Aflita ao presenciar o sofrimento do meu irmão, esperando há mais de 40 dias por uma vaga para cirurgia vascular, liguei para o Samu para levá-lo a uma UPA, tendo em vista que não tenho automóvel e ele não consegue andar, pois suas pernas e pés estão muito inchados e há feridas nos pés.
Após ser transferida, um atendente que não sei o nome (se ele disse, não consigo lembrar), após ouvir minha súplica, disse calmamente que o Samu não é para casos como o do meu irmão.
Perguntei o que eu faria e ele literalmente me respondeu que eu deveria chamar um táxi ou Uber.
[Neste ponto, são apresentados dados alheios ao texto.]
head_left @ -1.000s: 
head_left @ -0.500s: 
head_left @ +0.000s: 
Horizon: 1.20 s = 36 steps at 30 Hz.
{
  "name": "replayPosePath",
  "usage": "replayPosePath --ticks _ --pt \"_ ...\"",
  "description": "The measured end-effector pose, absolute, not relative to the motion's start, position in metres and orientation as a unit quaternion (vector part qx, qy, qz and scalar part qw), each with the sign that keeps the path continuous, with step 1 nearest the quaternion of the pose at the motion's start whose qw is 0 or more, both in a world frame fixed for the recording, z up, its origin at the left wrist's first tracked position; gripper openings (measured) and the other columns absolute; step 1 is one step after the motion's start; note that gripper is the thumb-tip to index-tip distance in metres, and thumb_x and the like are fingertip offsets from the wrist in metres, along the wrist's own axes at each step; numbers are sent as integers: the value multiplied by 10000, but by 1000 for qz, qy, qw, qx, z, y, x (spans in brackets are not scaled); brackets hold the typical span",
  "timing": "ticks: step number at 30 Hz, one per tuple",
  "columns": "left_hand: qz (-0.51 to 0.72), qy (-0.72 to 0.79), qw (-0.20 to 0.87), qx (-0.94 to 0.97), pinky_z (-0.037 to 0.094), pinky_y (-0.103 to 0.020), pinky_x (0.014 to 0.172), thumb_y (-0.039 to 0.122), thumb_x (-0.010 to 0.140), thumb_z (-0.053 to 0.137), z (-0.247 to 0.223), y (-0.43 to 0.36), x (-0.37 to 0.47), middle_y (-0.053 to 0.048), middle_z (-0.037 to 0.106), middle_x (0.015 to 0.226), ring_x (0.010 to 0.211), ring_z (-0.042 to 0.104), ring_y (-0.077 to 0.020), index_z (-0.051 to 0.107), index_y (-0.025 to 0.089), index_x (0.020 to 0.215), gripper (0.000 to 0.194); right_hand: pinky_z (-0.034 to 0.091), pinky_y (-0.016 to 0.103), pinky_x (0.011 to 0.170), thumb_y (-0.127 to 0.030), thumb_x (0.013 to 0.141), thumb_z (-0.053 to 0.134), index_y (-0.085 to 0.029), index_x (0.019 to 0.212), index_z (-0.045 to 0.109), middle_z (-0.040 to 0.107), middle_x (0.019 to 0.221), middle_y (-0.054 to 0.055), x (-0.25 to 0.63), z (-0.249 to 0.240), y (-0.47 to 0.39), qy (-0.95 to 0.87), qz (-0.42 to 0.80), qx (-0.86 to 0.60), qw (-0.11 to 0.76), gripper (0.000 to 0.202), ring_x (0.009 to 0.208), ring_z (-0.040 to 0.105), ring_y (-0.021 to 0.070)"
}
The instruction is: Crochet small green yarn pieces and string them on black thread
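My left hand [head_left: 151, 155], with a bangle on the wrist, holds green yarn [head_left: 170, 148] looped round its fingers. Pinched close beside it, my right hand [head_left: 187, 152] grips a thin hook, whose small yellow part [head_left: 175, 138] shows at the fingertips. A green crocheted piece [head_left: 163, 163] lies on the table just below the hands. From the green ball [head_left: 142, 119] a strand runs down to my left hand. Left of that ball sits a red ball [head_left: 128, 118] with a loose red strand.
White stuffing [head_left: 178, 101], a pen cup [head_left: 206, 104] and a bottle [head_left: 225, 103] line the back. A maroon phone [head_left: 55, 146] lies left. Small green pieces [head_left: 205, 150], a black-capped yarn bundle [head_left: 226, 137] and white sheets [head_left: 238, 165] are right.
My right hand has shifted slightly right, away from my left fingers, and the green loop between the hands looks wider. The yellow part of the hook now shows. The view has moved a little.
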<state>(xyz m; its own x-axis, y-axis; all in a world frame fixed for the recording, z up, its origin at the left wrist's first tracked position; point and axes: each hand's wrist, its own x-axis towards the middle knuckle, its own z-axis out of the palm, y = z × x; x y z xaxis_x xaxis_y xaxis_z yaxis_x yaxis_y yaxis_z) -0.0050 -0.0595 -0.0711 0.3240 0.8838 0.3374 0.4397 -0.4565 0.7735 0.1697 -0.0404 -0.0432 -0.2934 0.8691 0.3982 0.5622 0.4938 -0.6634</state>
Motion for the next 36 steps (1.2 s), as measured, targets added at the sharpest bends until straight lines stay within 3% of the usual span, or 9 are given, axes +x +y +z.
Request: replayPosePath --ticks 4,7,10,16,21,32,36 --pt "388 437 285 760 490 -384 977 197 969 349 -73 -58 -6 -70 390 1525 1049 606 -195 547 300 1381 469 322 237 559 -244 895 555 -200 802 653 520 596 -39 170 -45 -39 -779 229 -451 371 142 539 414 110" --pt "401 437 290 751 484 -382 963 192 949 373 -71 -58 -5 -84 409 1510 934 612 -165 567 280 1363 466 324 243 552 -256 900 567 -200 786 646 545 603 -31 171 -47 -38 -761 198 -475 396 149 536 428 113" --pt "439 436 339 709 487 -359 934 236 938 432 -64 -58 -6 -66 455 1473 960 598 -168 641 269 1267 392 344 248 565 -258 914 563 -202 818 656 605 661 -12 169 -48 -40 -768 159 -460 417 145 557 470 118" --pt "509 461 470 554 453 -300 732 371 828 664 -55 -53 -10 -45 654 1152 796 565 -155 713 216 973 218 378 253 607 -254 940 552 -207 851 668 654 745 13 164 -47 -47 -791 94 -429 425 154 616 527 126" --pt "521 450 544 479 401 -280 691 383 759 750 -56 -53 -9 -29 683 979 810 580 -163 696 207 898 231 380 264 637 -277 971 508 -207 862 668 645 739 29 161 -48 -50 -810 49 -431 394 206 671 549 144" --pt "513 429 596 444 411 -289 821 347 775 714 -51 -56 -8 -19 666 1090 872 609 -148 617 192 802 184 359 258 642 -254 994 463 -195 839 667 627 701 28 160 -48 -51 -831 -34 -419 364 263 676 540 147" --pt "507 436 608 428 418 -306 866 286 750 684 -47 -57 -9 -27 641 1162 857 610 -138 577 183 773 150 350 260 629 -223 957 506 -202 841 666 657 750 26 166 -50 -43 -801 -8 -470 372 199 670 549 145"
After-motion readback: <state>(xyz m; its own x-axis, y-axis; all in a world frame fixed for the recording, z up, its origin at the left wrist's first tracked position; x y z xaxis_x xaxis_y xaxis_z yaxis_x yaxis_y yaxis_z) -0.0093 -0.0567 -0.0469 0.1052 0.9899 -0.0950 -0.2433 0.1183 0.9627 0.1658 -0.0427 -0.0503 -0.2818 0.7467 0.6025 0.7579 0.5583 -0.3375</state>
Perguntei: e se eu não tiver dinheiro? Ele respondeu: a senhora chama um vizinho. E me desculpe que tenho outras chamadas para atender.
E o telefone ficou mudo...
Agora vou te responder, senhor atendente: - Não sei qual é sua função, se é médico ou telefonista; seja qual for, não lhe qualifica para diagnosticar alguém por intermédio de outra pessoa (no caso, eu).
E, não, eu não chamei um vizinho porque eu não pago o salário dele.
Eu, assim como toda a população, pagamos o seu salário.
Você está lidando com o sofrimento das pessoas, portanto, cuidado com suas palavras e atitudes.
A propósito, graças a Deus e à família que tenho, eu chamei um Uber.
E a pergunta que não quer calar: e quem não tem dinheiro para táxi, Uber e não tem um vizinho com automóvel, faz como?